星砂落在林九臉上的刹那,豎瞳中的冷光突然波動。青年猛地抱住頭,青銅絲在他太陽穴處劇烈震顫,像是有兩個意識在爭奪身體的控製權。從暗格取出的麻布突然飛至半空,在三人之間顯形出完整的三派守墓人畫像 —— 南派位置的空白處,正緩緩顯形出林九祖父的麵容。
“是祖父……” 林九的聲音帶著痛苦的嗚咽,“他的意識藏在麻布的朱砂裏…… 一直在引導我開啟暗格……” 玉佩從他掌心滑落,在地上磕出細小的裂痕,“他想讓我…… 完成他沒做完的事……”
銀盒與玉佩產生共鳴,金紅霧氣在裂痕處凝成歸墟核的虛影。當虛影與暗格中的碎片重合時,神樹殘枝突然劇烈搖晃,第九節枝幹的暗格開始閉合,那些纏在林九手腕上的青銅絲發出不甘的嘶鳴,漸漸退回暗格深處。
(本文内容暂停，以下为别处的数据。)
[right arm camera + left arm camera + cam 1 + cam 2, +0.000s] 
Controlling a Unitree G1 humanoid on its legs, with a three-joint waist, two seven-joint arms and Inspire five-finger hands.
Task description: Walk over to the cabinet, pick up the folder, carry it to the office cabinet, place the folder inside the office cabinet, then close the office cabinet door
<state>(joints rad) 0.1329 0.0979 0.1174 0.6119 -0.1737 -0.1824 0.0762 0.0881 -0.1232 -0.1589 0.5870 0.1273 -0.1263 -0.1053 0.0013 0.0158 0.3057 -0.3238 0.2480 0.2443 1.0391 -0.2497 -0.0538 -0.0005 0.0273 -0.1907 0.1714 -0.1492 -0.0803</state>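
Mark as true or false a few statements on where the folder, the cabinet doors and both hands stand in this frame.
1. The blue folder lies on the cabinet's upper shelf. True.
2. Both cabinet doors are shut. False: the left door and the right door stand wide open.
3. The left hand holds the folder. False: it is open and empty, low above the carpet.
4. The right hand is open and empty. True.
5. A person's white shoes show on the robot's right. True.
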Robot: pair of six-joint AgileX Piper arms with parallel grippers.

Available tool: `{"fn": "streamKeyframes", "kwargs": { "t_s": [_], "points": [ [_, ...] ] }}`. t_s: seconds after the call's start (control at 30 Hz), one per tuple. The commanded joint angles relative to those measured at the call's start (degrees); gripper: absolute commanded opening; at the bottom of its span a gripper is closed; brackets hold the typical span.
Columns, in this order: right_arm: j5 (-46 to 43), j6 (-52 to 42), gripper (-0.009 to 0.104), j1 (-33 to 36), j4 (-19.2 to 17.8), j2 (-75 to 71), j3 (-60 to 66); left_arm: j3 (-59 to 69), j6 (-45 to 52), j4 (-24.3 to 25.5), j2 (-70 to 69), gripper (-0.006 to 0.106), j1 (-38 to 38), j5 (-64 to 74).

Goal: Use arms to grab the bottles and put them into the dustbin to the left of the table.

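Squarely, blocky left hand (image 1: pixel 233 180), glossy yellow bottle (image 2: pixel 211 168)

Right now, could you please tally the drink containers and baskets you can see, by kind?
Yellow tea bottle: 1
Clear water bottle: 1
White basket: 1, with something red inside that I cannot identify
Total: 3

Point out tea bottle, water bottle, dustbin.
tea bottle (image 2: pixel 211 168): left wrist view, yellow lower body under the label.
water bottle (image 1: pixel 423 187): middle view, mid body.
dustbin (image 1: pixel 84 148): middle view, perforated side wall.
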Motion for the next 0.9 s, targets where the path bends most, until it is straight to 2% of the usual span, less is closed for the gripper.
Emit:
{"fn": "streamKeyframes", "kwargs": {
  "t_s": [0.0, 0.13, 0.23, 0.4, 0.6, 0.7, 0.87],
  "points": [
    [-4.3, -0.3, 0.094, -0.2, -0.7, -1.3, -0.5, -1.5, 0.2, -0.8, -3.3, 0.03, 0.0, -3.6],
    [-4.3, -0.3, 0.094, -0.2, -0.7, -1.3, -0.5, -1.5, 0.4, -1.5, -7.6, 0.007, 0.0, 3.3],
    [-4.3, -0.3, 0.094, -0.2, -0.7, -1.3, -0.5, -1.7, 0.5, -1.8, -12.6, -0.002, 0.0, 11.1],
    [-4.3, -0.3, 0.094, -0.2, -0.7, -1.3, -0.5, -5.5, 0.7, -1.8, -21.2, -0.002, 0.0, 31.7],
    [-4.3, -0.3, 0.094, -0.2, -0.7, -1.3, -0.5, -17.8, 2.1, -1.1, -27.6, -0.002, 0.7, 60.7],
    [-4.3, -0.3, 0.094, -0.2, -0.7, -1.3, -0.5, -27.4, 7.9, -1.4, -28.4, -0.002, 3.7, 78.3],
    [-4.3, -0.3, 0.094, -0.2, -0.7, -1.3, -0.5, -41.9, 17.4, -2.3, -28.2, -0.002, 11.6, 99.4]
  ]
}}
“快撤!” 蘇雪拽起還在掙紮的林九,金紅霧氣在他周身織成保護罩,“暗格閉合時會釋放虛無氣息!祖父的意識不是在引導,是在利用你的身體當容器!”
蕭戰的機械爪扛起林九往祭祀坑外跑,暗金血液在身後織成北派防禦陣。當他們衝出神樹殘枝的範圍時,聽見身後傳來沉悶的轟鳴,暗格徹底閉合的刹那,從縫隙中噴出的星砂在半空拚出巨大的南派星圖,星圖的中心,是個正在閃爍的光點,與九闕歸墟核的位置完全對應。
林九在蕭戰的肩頭漸漸恢複清明,青銅色的豎瞳褪去,露出布滿血絲的眼睛。他望著神樹殘枝的方向,聲音嘶啞得像被砂紙磨過:“祖父的記憶…… 在麻布上…… 他不是故意的…… 他被虛無侵蝕了……”
蘇雪的歸墟眼望著那片閃爍的星圖光點,銀盒在掌心顯形出新的神樹標記。歸墟核位置的神樹圖標正在發光,第九節枝幹的暗紋與三星堆的暗格紋路完全吻合,像把等待插入鎖孔的鑰匙。
“歸墟核下麵的神樹,也有暗格。” 金紅霧氣在星圖上畫出路線,“祖父的意識雖然被侵蝕,卻留下了關鍵線索 —— 三派守墓人的畫像,其實是開啟暗格的鑰匙,我們三個,缺一不可。”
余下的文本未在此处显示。